Our main app is a Rails monolith, accompanied by Phoenix app for the websockets channels.
Both Rails and Phoenix are behind nginx, nginx has a separate server, rails app runs on 3 servers and phoenix on one server, all inside DigitalOcean datacenter.
This works fine for us and we plan to continue building new features using these blocks.
Now you have some context and here goes the problem itself:
I keep seeing upstream timed out (110: Connection timed out) while connecting to upstream
error in nginx error.log (and 504
in access.log).
It is rather infrequent, say 0.01% or maybe even less (for quieter day like last Sunday it is actually 0.005% (3 requests out of ~60K), but I’m really annoyed by this error and want to get to the bottom of this.
Connection timed out
means that nginx spent 60s waiting for the phoenix app to respond, this happens both with WSS connections, LP fallback and even API calls
This is the controller code:
def stream_delay(conn, %{"time" => time}) do
current = System.system_time(:millisecond)
delay = ((current - String.to_integer(time)) / 1000) |> round
json(conn, %{delay: delay})
end
This is the pipeline:
pipeline :public_api do
if Application.get_env(:phoenix_app, :set_cors) do
plug CORSPlug, origin: ["http://localhost:3000", "http://localhost:4000"]
end
plug :accepts, ["json"]
end
I’m posting this to show that this code has no external dependencies.

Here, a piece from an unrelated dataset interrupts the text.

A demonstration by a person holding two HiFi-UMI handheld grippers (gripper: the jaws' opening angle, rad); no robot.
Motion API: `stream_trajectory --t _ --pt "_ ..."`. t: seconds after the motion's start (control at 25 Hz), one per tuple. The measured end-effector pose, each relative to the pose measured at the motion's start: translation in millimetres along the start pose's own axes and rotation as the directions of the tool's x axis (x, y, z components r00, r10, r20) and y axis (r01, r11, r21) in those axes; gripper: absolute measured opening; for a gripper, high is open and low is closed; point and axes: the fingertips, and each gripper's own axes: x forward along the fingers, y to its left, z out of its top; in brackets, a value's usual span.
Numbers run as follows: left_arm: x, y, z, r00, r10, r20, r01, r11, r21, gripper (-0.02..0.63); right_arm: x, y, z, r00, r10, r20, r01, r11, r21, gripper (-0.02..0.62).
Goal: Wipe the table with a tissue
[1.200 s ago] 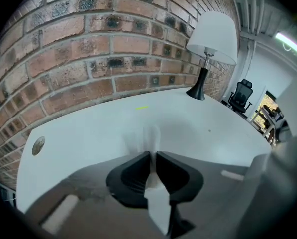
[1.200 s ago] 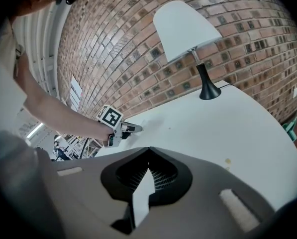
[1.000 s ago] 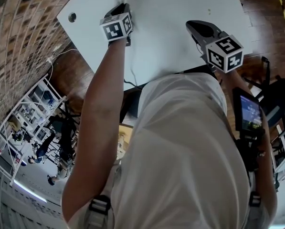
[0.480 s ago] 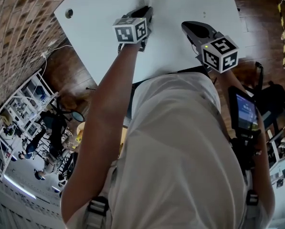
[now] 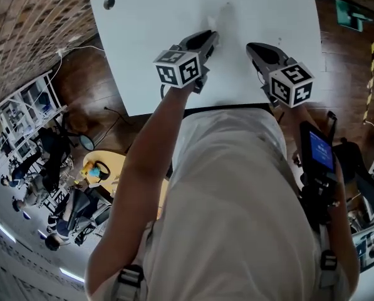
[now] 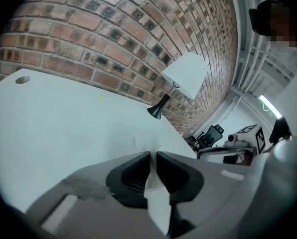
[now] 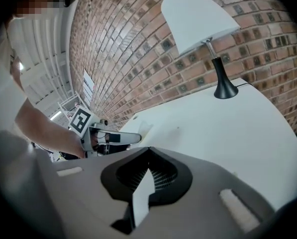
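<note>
A white tissue (image 5: pixel 223 12) lies crumpled on the white table (image 5: pixel 155 55) just past the tips of my left gripper (image 5: pixel 213 36). In the left gripper view the tissue (image 6: pixel 156 198) runs as a strip between the dark pads of the left gripper (image 6: pixel 153 156), which is shut on it. Its jaws have just been opening slightly, with the tissue still between them. My right gripper (image 5: pixel 252 46) hovers over the table's near edge a short way to the right. Seen in its own view, the right gripper (image 7: pixel 148 151) has its tips together and nothing in them. That view also catches the left gripper (image 7: pixel 131 137).
A table lamp (image 7: pixel 215 44) with a white shade and black stem stands at the table's far end by the brick wall (image 6: pixel 103 29). A round cable hole (image 5: pixel 109 3) marks the far left corner. A lit screen (image 5: pixel 319 152) stands on the floor to my right.
My left gripper has travelled to the right across the table with the tissue, ending close beside the right gripper. The right gripper has barely shifted.
</note>
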Motion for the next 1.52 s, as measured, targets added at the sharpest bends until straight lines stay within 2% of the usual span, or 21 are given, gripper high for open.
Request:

The response time according to 2 different monitoring tools (NewRelic and prom_ex phoenix exporter) is less than 1ms.
Also, according to node_exporter graphs, CPU (and this endpoint could be slow only due to CPU) is at ~5-10% (server has 8 cores / 32GB RAM)
And another thing – we use X-Request-Start
header to observe the delay the requests spend in the queue before they can be processed by Phoenix, and I keep seeing some very strange numbers there, too: for the Rails app it is usually within 1-3ms (jumping up to 5ms-10ms sometimes), for the Phoenix app it can anywhere from 1ms to 30-50-100ms. That makes zero sense to me.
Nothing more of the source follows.